What you will do: Write out exactly the lines from the first line of the records below through the line that contains "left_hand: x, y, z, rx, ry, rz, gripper", and stop there.

───── Raw data ─────

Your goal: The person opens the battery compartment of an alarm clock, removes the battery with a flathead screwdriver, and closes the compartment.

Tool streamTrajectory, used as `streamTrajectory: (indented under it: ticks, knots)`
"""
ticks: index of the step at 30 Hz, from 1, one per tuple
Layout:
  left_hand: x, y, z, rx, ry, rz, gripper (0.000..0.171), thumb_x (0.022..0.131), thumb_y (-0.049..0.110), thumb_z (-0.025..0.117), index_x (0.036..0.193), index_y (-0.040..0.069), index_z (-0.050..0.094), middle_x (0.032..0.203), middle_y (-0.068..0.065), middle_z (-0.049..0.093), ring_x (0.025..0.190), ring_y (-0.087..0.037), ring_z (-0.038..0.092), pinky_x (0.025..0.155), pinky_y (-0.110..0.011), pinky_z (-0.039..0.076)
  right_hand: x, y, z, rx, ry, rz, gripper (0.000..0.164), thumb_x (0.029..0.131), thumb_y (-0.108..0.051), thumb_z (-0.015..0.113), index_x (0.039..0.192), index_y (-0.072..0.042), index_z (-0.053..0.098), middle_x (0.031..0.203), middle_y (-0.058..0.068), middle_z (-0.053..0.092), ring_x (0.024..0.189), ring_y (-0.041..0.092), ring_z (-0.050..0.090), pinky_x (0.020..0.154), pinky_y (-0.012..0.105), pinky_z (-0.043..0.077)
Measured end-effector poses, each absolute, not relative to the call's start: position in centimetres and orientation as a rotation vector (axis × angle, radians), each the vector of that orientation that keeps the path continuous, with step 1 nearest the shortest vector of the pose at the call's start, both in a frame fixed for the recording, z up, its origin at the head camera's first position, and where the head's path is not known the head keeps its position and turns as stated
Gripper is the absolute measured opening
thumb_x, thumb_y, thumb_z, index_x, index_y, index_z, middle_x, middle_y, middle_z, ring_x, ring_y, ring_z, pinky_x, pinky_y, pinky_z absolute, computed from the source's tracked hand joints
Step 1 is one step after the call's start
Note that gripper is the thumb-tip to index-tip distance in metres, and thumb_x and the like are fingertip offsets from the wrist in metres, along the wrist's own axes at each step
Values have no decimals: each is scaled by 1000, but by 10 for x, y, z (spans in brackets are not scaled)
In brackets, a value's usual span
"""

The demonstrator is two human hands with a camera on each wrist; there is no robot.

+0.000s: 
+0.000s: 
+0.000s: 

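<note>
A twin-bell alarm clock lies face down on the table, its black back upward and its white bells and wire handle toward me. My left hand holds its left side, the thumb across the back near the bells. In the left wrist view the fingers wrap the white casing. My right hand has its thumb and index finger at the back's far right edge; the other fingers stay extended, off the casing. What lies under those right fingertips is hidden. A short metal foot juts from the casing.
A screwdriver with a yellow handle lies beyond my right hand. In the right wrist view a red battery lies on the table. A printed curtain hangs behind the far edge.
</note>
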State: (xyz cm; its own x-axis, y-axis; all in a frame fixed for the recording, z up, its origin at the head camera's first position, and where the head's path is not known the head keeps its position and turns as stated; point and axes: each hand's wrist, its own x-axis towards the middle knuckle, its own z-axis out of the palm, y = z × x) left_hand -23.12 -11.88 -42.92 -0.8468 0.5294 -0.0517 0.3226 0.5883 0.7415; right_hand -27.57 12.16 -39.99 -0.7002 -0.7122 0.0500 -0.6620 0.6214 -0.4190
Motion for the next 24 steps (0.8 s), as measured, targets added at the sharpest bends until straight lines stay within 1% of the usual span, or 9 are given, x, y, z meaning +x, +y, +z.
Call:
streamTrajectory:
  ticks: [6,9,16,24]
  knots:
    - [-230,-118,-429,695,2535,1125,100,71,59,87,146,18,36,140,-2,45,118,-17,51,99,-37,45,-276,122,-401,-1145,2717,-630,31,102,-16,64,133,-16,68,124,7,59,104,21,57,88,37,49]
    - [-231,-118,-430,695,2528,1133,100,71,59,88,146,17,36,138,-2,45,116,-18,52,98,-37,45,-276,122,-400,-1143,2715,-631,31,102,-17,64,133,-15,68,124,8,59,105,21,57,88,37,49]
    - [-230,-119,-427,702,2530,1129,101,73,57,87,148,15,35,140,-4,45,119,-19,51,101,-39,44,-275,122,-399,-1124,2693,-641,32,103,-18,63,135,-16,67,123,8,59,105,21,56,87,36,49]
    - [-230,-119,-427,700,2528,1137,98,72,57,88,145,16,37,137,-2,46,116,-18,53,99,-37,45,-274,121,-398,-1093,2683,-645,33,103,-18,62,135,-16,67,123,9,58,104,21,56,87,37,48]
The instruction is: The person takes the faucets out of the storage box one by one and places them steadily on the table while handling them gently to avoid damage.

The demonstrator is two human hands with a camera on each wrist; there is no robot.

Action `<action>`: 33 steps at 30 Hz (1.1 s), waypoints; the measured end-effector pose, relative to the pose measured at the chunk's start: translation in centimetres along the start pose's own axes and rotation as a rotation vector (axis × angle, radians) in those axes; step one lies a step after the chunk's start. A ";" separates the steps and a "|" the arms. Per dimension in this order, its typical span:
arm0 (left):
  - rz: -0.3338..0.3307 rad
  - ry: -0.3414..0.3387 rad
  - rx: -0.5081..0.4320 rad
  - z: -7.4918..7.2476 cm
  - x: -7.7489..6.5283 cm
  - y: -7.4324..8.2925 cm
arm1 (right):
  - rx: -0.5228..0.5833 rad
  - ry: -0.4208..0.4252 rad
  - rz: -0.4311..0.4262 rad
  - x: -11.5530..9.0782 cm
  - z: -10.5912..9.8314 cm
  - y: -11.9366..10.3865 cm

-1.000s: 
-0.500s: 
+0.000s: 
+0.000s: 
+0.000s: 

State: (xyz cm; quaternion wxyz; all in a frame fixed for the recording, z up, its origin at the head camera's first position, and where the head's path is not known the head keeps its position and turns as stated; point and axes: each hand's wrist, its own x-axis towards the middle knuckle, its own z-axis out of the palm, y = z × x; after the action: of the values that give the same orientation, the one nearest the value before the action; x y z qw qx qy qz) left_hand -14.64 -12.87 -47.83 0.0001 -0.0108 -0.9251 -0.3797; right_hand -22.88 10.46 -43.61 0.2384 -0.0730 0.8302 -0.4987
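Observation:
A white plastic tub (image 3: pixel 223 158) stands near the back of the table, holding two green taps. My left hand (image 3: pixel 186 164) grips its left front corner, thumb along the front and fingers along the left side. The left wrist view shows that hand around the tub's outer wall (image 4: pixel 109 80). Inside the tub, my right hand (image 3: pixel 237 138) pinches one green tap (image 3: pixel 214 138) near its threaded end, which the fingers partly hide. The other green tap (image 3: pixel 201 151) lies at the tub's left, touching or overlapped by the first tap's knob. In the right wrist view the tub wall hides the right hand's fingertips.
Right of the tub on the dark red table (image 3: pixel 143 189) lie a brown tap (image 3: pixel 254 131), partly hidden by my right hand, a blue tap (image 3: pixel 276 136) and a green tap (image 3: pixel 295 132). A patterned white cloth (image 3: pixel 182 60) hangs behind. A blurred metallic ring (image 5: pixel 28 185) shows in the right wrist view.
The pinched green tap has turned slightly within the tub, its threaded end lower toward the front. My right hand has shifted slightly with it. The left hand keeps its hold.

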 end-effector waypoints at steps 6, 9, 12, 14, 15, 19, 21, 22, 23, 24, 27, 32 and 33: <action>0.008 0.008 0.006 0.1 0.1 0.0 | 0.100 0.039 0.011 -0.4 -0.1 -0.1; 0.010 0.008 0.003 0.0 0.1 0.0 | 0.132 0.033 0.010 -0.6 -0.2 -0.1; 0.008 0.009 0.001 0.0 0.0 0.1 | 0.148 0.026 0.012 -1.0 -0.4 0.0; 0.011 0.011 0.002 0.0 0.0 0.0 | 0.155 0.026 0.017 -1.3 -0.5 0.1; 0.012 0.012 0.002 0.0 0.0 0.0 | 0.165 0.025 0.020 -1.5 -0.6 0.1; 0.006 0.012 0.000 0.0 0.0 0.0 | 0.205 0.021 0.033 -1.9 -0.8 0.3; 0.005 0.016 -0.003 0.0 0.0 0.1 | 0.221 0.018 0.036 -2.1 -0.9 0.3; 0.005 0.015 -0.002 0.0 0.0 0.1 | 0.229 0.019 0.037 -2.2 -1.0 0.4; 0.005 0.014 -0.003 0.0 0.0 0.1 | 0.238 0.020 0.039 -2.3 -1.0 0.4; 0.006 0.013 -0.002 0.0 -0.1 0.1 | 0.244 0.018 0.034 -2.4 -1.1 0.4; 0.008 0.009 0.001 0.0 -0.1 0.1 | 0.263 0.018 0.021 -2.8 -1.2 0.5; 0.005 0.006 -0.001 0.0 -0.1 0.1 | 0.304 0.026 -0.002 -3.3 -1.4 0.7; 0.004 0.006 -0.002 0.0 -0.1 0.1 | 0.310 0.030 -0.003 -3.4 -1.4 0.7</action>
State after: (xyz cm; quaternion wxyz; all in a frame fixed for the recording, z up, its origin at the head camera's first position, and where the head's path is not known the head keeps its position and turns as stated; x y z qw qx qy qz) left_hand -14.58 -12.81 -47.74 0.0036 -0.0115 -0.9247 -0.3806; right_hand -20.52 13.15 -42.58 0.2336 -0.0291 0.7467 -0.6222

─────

Solution to this task:
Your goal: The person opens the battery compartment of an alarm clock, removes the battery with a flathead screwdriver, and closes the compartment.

Tool streamTrajectory, used as `streamTrajectory: (indented under it: ticks, knots)`
"""
ticks: index of the step at 30 Hz, from 1, one per tuple
Layout:
  left_hand: x, y, z, rx, ry, rz, gripper (0.000..0.171), thumb_x (0.022..0.131), thumb_y (-0.049..0.110), thumb_z (-0.025..0.117), index_x (0.036..0.193), index_y (-0.040..0.069), index_z (-0.050..0.094), middle_x (0.032..0.203), middle_y (-0.068..0.065), middle_z (-0.049..0.093), ring_x (0.025..0.190), ring_y (-0.087..0.037), ring_z (-0.038..0.092), pinky_x (0.025..0.155), pinky_y (-0.110..0.011), pinky_z (-0.039..0.076)

No additional output will be generated.